La figura della sfinge si sovrappone a quella dei lamassu, creature dalla testa umana e dal corpo alternativamente di leone o di toro, munite anche di ali.
In Egitto la sfinge è la misteriosa custode delle piramidi - silenziosa, serena, che pare antica come la terra stessa.
La testa del defunto viene posta sul corpo di leone forse per significare una comunanza spirituale con Sekhmet, la dea leonessa, protettrice dell’ordine del mondo.
Nel mito greco la Sfinge è invece una creatura unica, figlia di Tifone ed Echidna, che si inserisce nella storia di Edipo.

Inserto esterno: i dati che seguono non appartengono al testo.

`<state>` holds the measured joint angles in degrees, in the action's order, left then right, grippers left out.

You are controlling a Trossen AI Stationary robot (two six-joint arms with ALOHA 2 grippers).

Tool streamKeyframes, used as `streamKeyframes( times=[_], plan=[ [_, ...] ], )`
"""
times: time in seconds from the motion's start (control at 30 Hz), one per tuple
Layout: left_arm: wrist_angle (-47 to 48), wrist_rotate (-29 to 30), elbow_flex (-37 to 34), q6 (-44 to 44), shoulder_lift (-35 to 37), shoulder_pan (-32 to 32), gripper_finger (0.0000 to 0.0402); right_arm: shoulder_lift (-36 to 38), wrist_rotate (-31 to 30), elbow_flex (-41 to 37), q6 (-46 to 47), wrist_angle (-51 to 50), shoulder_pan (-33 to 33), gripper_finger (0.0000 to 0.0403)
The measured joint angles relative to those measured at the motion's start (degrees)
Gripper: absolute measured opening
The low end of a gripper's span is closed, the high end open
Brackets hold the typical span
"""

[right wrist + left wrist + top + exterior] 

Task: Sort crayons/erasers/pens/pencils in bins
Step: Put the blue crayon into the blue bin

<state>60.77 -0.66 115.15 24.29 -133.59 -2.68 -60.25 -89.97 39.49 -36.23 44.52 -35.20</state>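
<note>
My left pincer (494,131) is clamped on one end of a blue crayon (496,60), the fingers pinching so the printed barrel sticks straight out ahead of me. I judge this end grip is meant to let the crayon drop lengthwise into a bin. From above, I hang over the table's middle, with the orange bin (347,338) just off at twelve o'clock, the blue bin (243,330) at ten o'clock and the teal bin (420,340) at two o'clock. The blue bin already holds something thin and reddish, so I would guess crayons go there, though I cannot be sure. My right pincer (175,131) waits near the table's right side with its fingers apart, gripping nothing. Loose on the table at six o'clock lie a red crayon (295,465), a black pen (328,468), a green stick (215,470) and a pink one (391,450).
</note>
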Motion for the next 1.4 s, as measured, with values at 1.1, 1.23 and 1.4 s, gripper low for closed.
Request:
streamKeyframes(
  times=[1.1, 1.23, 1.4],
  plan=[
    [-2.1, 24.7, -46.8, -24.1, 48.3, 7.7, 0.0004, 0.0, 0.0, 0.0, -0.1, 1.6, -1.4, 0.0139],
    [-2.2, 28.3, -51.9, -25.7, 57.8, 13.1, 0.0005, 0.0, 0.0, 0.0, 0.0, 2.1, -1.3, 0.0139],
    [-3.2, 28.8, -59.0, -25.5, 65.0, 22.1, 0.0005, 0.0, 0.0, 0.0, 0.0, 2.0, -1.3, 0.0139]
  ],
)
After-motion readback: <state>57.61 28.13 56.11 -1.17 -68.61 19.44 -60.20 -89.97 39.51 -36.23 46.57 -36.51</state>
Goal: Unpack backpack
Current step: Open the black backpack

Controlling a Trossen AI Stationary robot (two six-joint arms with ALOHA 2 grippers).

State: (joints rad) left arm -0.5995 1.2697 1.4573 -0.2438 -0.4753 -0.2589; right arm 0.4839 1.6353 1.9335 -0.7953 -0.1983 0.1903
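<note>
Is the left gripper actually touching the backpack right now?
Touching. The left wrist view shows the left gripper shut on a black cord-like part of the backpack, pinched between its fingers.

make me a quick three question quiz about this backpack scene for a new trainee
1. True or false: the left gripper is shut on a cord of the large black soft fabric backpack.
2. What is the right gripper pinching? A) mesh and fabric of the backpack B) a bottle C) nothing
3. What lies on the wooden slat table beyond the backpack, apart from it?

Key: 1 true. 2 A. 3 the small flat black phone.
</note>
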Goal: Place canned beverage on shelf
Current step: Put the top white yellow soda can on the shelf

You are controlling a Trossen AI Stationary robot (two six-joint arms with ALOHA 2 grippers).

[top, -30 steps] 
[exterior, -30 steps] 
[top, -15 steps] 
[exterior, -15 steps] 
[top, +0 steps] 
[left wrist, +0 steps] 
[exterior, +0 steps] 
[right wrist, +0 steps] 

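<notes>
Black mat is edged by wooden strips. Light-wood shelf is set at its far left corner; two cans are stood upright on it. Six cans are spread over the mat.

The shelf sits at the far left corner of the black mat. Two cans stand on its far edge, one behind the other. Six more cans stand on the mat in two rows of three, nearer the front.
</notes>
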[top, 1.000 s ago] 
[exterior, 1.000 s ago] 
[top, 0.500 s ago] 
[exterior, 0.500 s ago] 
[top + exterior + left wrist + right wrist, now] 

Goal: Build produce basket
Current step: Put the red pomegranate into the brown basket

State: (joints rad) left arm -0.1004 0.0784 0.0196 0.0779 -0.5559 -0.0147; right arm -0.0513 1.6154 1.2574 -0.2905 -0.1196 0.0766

La Sfinge era un mostro che flagellava Tebe, proponendo enigmi ai passanti e divorando chi non riusciva a risolverli.
Oggi per sfinge si intende una persona sorniona, impenetrabile, che cela i propri sentimenti e il proprio sapere dietro un atteggiamento indecifrabile - attingendo sia all’essere enigmatica della sfinge greca, sia all’aspetto impassibile e solenne di quelle egizie.
La Sfinge trovò un onesto impiego su raccomandazione della dea Era: era accaduto che i Tebani facessero quel solito zerovirgola capace di scatenare la devastante ira celeste, e la punizione ingegnata da Era fu proprio quella di mandare la Sfinge a bivaccare sulle rupi all’ingresso della città.
La Sfinge si mise a sparare enigmi a tutti quelli che passavano di lì: chi indovinava la soluzione aveva salva la vita.
La Sfinge era un mostro alato che Edipo incontrò a Tebe proponendogli un indovinello: quale è quell’animale che al mattino cammina su quattro zampe, al pomeriggio su due e alla sera su tre.